IPad 3, iPad 4, iPad Air, iPad iPad, iPad Mini 2, iPad Mini 3, iPad Mini 4, 9. IPhone 12 Pro Max, iPhone 13 Pro Max: 1284x2778 IPhone Xs Max, iPhone 11 Pro Max: 1242x2688 IPhone X, iPhone Xs, iPhone 11 Pro: 1125x2436 IPhone 6 plus, iPhone 6s plus, iPhone 7 plus, iPhone 8 plus: 1242x2208 IPhone 6, iPhone 6s, iPhone 7, iPhone 8: 750x1334 IPhone 5, iPhone 5s, iPhone 5c, iPhone SE: 640x1136 IPhone: iPhone 2G, iPhone 3G, iPhone 3GS: 320x480 But what to I know? I’m still a beginner at this game.MacBook Pro 13.3" Retina, MacBook Air 13" Retina, MacBook Air 13.3"(2020, M1): 2560x1600 Dual monitor: It seems to me that a team composed entirely of Pyros and Snipers could do pretty well on these maps. Still, I switched to the flamethrower-armed Pyro after a while, deeming its hard-to-avoid spread of flame a good way to clear the hill of interlopers. The Soldier was still pretty effective, mind you - I’m told that picking it is never a mistake, regardless of the map. This turned out to not work: the control point’s range is large enough for people to dodge rockets without leaving it. I started this session playing a Soldier, the class armed with a rocket launcher, on the basis that the blasts, even when nonfatal, could push people off the hill, as it were. Not necessarily their physical presence, mind you - a Sniper can still stand a long distance away and affect the battle, as one player proved.

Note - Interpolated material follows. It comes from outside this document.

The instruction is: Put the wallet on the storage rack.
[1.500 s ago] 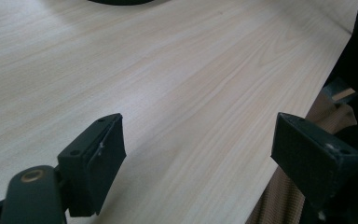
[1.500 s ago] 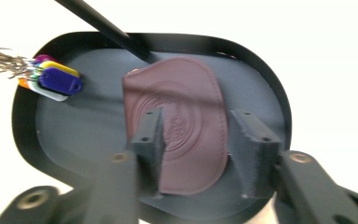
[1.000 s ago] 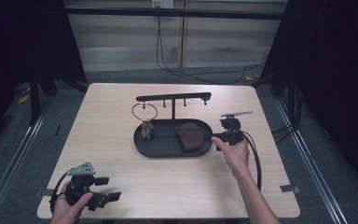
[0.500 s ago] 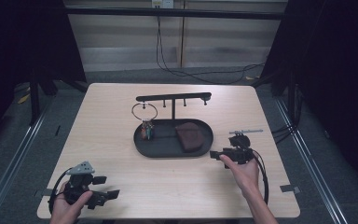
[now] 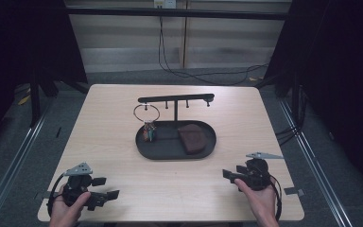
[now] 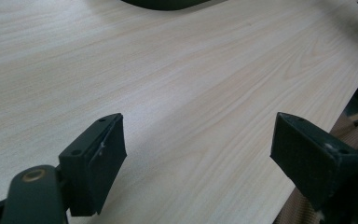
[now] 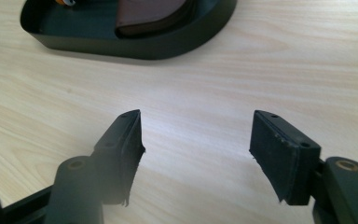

It’s good for small groups because it concentrates everyone’s attention on a small part of the map. Once it’s pushed all the way to being owned by one team, it remains owned until the opposing team pushes it all the way back.) King of the Hill mode is such a mode, but with only one control point in the center - a variant simple enough that it’s surprising that it took them this long to add it. (As I understand it, each player within range exerts influence on the control point, pushing it towards ownership by one team or the other. TF2 has several modes based on capturing “control points”, which you do by standing near them for a period of time. In the last update, Valve gave us the answer: King of the Hill. Over the weeks since the last session, there’s been some consideration among this group of what game mode to use for small-team play. We ran a private server with only six players, three on each team. It was added in the AugPatch(Classless Update). It’s been over a month since my last workplace Team Fortress 2 session, but we finally managed another one. King of the Hill is a gamemode in Team Fortress 2 in which RED and BLU have to capture and defend 1 control point for 3 minutes to win the round.